#### Problem requirements
Lines of the material that include the word "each" are to be counted; only their number should be given.

#### Data section
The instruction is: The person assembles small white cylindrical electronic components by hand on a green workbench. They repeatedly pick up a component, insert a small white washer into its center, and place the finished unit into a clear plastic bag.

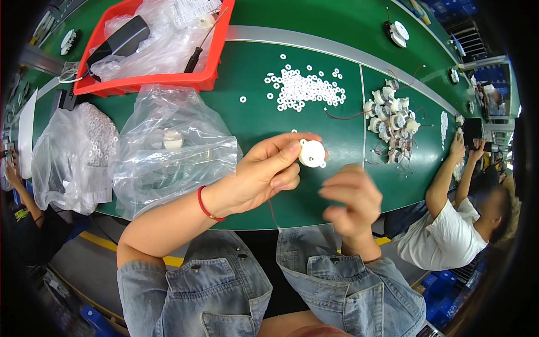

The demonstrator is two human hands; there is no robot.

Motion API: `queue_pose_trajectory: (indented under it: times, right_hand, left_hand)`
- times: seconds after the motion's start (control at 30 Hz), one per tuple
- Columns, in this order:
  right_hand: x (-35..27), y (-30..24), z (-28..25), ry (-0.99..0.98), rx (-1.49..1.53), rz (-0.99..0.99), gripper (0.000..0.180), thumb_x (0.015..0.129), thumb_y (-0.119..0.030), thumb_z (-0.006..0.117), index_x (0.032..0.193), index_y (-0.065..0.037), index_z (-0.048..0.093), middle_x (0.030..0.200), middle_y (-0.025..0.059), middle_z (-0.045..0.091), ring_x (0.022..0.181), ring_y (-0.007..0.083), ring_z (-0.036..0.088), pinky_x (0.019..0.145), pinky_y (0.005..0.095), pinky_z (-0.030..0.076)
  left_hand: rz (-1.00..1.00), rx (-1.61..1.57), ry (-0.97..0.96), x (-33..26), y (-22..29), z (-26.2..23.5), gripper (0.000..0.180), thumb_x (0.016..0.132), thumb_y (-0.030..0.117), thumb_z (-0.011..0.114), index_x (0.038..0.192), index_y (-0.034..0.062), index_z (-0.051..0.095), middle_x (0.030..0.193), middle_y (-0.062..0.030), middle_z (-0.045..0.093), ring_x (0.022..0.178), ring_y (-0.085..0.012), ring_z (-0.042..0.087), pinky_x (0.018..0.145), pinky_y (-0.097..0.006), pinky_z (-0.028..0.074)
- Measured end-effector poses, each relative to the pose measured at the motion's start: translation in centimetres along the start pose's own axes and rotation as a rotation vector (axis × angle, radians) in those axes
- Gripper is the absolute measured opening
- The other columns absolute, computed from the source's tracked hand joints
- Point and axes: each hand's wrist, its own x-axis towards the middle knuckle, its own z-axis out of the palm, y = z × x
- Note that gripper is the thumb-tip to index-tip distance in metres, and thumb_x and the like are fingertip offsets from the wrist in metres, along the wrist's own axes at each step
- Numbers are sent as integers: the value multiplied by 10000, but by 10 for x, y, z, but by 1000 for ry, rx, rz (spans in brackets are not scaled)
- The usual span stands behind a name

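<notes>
My left hand (258,171), with a red cord round its wrist, pinches a round white buzzer-like part (311,154) with two small eared tabs. A thin reddish wire (273,213) hangs below that hand. Just right of the part is my right hand (352,196), fingers curled and smeared by motion; whether it holds anything is unclear. Beyond my hands, small white ring washers (309,90) lie in a loose heap on the green table (241,67). Similar white parts with wires (393,121) are piled to the right.
A red bin (151,85) at the far left holds plastic bags, a black adapter (123,40) and a screwdriver (194,59). Nearer lie a clear bag (174,163) and a bag of washers (100,137). One person (449,230) works at right, another (28,213) at left.
</notes>
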Motion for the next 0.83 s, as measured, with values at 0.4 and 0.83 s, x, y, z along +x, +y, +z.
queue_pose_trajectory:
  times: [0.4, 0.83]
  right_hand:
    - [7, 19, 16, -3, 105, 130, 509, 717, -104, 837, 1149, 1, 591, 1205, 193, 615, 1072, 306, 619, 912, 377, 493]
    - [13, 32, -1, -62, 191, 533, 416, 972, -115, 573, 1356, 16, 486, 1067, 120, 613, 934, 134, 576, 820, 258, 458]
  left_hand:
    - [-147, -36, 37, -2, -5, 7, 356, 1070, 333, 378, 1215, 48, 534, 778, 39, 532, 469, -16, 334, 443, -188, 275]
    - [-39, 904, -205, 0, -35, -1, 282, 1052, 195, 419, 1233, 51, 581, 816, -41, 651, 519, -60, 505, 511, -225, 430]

#### Response below
3